Nature is a tricky opponent, though—whether mother nature or human nature. The secret may be that we humans belong to nature. Not the other way around. We may be nature’s caretaker, but not its master.

 

Feeling unappreciated & fighting with disproportionately small numbers can lead to a kind of chronic exhaustion. But it’s nothing like the acute, urgent kind of tired this season’s firefighters must feel. Theirs must be a drop dead tired. The community knows this about firefighters, and there were many signs of thanks & encouragement for them on freeway overpasses around Redding. Up & down the northern California I-5, businesses advertised free laundry, food & other support for firefighters.

Maybe no-drive days should be part of our support, as scientists are telling us the size and intensity of these fires are caused by human behavior & human habits. The firefighters’ work is immense, and the season hasn’t even peaked yet. How do they find the strength to go on when their work seems so endless?

Discouraged hearts can be hugely warmed by morale-boosting words, even those that may seem small. A tiny salute of thanks; a few words of recognition.

The moment my cousin’s daughter asked about my blog, I began mentally writing this post. “Uh, I do have a blog. But… I haven’t been putting as much poetry on it as I should,” I apologized. “Or photos. I should post more of those.” She softly replied, “We do need activism, too.” I felt both glad & inspired when she said how great her sophomore year was shaping up to be, that the dorm she & her friends were assigned to was one of the most sought after on campus, with its ocean views.

We do need activism, more than ever, but it hit me that savoring the natural & rugged beauty of this earth is a timeless need. Witnessing & telling of it is part of our work. It restores weary souls.
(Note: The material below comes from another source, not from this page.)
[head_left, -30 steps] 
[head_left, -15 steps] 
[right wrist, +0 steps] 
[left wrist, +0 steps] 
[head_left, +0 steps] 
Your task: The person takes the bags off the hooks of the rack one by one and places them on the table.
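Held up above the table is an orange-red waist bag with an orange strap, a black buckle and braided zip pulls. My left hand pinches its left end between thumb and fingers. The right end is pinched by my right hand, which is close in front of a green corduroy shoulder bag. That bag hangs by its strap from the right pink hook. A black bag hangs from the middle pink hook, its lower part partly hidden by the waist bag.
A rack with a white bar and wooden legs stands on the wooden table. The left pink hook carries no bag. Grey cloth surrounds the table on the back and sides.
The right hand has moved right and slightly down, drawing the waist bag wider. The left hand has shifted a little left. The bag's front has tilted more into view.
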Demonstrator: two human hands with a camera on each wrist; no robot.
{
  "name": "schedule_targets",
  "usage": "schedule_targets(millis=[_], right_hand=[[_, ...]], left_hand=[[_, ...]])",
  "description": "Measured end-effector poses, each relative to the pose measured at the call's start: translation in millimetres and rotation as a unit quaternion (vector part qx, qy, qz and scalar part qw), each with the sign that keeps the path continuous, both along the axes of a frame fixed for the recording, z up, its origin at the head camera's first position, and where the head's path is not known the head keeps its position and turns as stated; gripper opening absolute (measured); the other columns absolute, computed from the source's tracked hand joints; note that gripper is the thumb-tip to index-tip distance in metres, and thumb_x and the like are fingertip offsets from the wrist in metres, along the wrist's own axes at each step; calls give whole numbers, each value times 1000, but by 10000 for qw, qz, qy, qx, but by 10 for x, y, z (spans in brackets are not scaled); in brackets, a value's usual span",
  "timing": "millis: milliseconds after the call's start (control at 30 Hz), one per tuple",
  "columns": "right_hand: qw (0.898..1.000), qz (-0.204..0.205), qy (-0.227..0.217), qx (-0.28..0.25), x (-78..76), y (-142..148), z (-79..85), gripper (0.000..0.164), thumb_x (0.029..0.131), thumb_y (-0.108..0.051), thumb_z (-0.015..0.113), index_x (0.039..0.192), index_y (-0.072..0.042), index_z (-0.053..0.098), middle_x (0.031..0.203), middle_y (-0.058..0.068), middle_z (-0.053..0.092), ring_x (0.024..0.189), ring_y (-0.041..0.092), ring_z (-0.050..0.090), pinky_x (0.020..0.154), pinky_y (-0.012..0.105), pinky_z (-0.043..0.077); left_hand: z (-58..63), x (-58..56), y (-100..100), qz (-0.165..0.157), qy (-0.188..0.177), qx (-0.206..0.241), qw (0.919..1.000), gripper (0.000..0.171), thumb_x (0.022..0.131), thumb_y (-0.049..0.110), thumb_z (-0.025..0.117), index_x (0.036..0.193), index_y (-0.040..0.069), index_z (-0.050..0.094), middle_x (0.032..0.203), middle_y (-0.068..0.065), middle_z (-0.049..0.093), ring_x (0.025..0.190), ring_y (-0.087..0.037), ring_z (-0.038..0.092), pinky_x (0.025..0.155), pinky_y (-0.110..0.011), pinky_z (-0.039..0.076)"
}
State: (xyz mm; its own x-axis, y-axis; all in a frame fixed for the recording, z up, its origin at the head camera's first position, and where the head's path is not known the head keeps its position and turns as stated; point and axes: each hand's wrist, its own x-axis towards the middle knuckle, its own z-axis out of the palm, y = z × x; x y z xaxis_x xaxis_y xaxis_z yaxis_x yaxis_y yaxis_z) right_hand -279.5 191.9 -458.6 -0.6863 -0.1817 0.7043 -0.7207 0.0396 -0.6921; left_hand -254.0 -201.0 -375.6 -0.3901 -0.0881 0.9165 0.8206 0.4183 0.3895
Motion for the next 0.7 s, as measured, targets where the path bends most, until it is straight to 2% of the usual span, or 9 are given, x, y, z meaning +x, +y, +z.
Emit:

Driving home to Oregon, not sure if I’d ever drive this way again, I revisited some favorite childhood road trip spots, like Casa de Fruta. I explored it more thoroughly—and bought way more candy—than I was allowed as a child, discovering far more to the place than I’d known. I revisited the redwoods, spending hours along the Avenue of Giants in northern California. I sat on a Mount Tamalpais hillside, listening to wind rustle golden grasses. Braked just in time, gasping, as two white tailed deer bucks—then a third even closer!—leaped powerfully across the road, their muscle & antlered regalia just inches from the windshield. I telepathically saluted hundreds of cyclists, riding up and down the 101. Found a new old bookstore & cool cat in Gilroy. Camped at a misty Manchester, California campground. Saw a herd of elk. Drove Oregon Route 38 along the gorgeous, green Umpqua river valley.

Plaque with Chief Seattle's 1854 speech to President Franklin Pierce
“We may be brothers after all. We shall see…” —Chief Sealth

And though the idea of cutting a car-sized hole in a 2400+ year old tree turns my stomach, the rental car fit through the Chandelier Tree in Leggett, California. I could guess how Chief Sealth would have felt about it, after I read this —>

I found the letter framed at the Trees of Mystery, another tree viewing spot and museum along the 101 in northern California.

Wikipedia says the Leggett drive-thru tree was cut in the 1930s, along with several other drive-thru trees. They were apparently cut to stimulate automobile tourism.

I wondered if my grandparents had ever driven through this same tree on one of their road trips.

It’s hard to believe, but the tree is still alive.